Português: Contexto de Memórias de um Sargento de Milícias

quarta-feira, 19 de julho de 2023

Contexto de Memórias de um Sargento de Milícias


    A ação decorre no período em que D. João VI e a corte portuguesa viviam no Brasil, entre 1808 e 1821, depois de aí se terem refugiado, fugidos de Portugal das Invasões Francesas, por isso o romance começa com a expressão “Era no tempo do rei”, que recorda o início dos contos tradicionais populares: “Era uma vez…”.
    Em 1806, a Inglaterra e a França estavam em conflito. Napoleão Bonaparte, imperador da França, decretou o Bloqueio Continental, que estabelecia que todos os países europeus deveriam encerrar os seus portos aos navios ingleses, com o objetivo de enfraquecer as exportações inglesas, dando origem a uma crise económica.
    Nessa época, Portugal e Inglaterra eram aliados e mantinham boas relações comerciais, por isso os portugueses não anuíram às exigências dos franceses. Assim, Napoleão decidiu invadir Portugal, pelo que, em 1808, a família real lusitana fugiu para o Brasil, passando a capital do Império a ser o Rio de Janeiro.
    Após a chegada da corte portuguesa ao Brasil, D. João VI põe em prática diversas medidas económicas, políticas e sociais que favoreceram o florescimento das atividades culturais no Brasil. Depois de 1822, D. João VI regressou a Portugal. Dois anos a seguir, em 1824, D. Pedro I outorga a Constituição brasileira.
    Em 1840, dá-se o Golpe da Maioridade de D. Pedro II, que faz com que o Brasil inicie novo período de crises económicas, políticas e sociais, acentuadas pela guerra com o Paraguai, a extinção do tráfico negreiro e a abolição da escravatura.
    Já na década de 1860, o Brasil começa a exportar diversos produtos, como café, açúcar e algodão, que tornam a balança comercial brasileira positiva.

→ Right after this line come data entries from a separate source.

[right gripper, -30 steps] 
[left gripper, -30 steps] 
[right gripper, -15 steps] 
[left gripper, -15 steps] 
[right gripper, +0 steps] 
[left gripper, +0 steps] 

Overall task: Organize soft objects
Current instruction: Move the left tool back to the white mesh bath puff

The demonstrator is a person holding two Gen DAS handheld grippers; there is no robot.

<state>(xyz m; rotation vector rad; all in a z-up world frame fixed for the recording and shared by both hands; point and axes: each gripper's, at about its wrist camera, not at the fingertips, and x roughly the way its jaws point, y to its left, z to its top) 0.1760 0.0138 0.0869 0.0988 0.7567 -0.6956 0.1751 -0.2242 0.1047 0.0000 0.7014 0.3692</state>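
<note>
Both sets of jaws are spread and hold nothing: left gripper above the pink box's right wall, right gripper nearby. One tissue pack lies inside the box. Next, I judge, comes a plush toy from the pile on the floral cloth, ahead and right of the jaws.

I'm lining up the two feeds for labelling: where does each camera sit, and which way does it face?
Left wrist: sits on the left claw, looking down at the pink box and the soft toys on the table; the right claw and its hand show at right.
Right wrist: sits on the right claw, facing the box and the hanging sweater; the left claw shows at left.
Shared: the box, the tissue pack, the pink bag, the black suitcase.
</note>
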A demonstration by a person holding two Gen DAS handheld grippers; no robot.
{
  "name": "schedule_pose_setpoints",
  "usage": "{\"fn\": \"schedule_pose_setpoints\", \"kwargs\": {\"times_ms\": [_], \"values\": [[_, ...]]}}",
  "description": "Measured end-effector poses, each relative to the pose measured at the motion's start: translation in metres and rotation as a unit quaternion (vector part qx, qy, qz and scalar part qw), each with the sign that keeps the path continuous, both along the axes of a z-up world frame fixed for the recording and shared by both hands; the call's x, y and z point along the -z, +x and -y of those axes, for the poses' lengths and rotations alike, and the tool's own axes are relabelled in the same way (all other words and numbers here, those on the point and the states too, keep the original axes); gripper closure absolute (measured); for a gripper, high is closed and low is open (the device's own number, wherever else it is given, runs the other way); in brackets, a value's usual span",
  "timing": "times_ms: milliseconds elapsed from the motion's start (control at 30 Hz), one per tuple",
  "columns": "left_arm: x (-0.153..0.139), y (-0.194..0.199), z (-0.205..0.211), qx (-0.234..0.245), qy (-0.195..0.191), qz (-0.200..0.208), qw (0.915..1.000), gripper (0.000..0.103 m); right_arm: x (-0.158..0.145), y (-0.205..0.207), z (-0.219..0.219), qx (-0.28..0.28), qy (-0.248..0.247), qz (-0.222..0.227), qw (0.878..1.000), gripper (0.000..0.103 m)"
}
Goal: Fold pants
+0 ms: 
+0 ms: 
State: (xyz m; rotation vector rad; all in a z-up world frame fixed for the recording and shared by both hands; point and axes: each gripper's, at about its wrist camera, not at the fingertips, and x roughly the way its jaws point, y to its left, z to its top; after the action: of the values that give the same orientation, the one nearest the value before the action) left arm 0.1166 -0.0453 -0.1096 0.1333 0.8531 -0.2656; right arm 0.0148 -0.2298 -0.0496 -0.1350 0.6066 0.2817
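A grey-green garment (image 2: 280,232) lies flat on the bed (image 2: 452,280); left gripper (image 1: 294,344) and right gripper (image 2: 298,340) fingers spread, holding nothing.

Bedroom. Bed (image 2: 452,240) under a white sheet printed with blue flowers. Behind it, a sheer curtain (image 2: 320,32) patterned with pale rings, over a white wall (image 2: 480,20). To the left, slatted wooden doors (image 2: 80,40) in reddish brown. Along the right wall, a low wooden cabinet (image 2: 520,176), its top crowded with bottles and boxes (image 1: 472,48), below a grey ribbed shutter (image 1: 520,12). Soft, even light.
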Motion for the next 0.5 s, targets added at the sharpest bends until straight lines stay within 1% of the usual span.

Foi neste contexto que, entre 1836 e 1881, floresceu, atingiu o apogeu e decaiu o Romantismo.
    A obra explora personagens características da sociedade do Rio de Janeiro do século XIX, sempre recorrendo ao humor e à ironia. Nessa época, a literatura brasileira cultivava uma narrativa que recuperava as raízes e tradições nacionais. Em simultâneo, surgiu um outro género, o chamado romance urbano, que tinha como pano de fundo a cidade e a vida social, familiar e amorosa de personagens que vivem os seus conflitos amorosos, os problemas de convivência, o materialismo, a corrupção, a procura de ascensão social, etc.
    Manuel António de Almeida não foi alheio ao envolvimento político. Na obra, descreve e compara a cultura brasileira referente ao período em que o Brasil foi a sede da monarquia portuguesa com a do tempo em que a obra foi escrita (1852 – 1853), fazendo uso da ironia para denunciar as mazelas sociais, procurando mostrar que aqueles que defendiam o “tempo do rei” estavam equivocados ao pensar que o governo déspota desenvolveria a sociedade brasileira com o passar dos anos. Pelo contrário, enquanto liberal, considerava que um governo tirano como o que se praticava no Brasil teria exatamente o efeito contrário, isto é, atrasaria o desenvolvimento social, criando pessoas ignorantes e rudes. Assim, o livro pode ser lido como uma alegoria da época da sua escrita, pretendendo o autor sugerir que o Brasil de 1850 não diferia muito do de 1808, daí a crítica que vai tecendo ao sistema de Justiça, à Educação, ao clero, à polícia, aos imigrantes portugueses, etc., etc.
    Na sua ótica, o desenvolvimento brasileiro teria de estar ligado ao investimento na educação dos seus cidadãos, algo completamente descuidado pelos sucessivos governos e abordado na obra. De facto, todas as personagens manifestam comportamentos tidos por inadequados, bem como uma clara falta de formação intelectual. Elas são espertas e resolvem os seus problemas com base em esquemas e na malandragem. O próprio Vidigal, o legítimo representante da lei no Rio, conhecido pela sua eficiência, usa métodos investigativos e punitivos violentos e ilegais.